Prof Adisa Adapagic, University of Manchester
Adisa opened the day with a look at how short-term funding affects research outcomes and integrity. On a broader level, we know that the short-term nature of research finding has a number of effects on our research efforts:
- Proposal preparation becomes a major time sink
- Finding good researchers to join your projects can be difficult
- The short timelines mean you may have a steep learning curve to climb in a short period
- Publication pressure becomes even higher due to the time constraints
- Reproducibility and reliability can suffer
- Staff turnover increases
- No continuity/job security for researchers
Reproducibility can suffer due to gaps in the data, or incomplete data, which can be difficult to deal with during a short project. The quantity and reliability of your data may also be in question, but again that can be time-consuming to address. These difficulties can then cause further problems during publication efforts, as the headlong rush to print can lead groups to take shortcuts. Then we can end up with poorly-presented results based on incomplete data, and abstracts that oversell the paper’s contribution in order to make the project look good.
In order to improve these issues, Adisa proposed a few ideas:
- Standardisation of data between disciplines
- Use more open databases — stop clinging to your data!
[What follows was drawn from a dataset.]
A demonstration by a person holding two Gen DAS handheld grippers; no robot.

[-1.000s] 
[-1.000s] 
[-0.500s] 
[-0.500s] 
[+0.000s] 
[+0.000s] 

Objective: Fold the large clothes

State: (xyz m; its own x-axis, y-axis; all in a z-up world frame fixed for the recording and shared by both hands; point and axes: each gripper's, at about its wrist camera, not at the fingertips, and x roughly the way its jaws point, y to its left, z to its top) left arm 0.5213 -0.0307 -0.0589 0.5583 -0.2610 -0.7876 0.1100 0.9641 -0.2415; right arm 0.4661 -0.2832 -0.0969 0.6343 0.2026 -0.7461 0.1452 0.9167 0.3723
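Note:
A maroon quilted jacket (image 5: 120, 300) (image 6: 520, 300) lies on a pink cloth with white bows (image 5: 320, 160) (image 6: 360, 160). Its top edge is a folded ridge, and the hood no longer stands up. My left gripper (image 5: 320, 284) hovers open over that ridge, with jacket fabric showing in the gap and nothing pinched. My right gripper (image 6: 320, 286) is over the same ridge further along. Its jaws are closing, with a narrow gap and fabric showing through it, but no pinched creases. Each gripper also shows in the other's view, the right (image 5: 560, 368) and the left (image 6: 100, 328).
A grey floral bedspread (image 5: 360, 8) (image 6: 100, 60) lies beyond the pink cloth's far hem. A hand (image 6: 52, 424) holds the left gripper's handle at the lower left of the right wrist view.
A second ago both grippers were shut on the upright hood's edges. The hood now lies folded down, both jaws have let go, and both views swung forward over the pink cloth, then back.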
- Develop quality control methods
On the funding side, she argues that changes must be made to reduce these pressures that can lead to breaches of ethics. Research funding is said to be ‘impact-driven’, but funding is short-term and impact is long-term (10+ years). This leads to ethics pressures:
- Chasing money means changing research direction — even into areas we don’t know that well
- Publication pressures, particularly for young researchers
- Publications suffer as we seek quantity over quality
- Frequent self-plagiarism to produce papers faster
- Reproducibility suffers due to poor quality/presentation of results
So what can we do to improve this situation? Adisa offered a few suggestions on a general level:
- Change from ‘short-termism’ to ‘long-termism’ — offer funding for longer-term projects
- Change funding models completely to alleviate the pressure to get big grants all the time
- Consider quality and integrity in assessing results
- Develop ways to self-regulate our ethics
- Push journals to get involved — their practices can exacerbate these problems
Peter Simpson — Director, N8 Research Partnership
Next up was Peter Simpson from the N8 Research Partnership, which focuses on fostering collaboration between academia and industry. As a result his presentation focused more on funding considerations for interdisciplinary collaborations with businesses, which is not something I worry about too much but could certainly be relevant for other colleagues.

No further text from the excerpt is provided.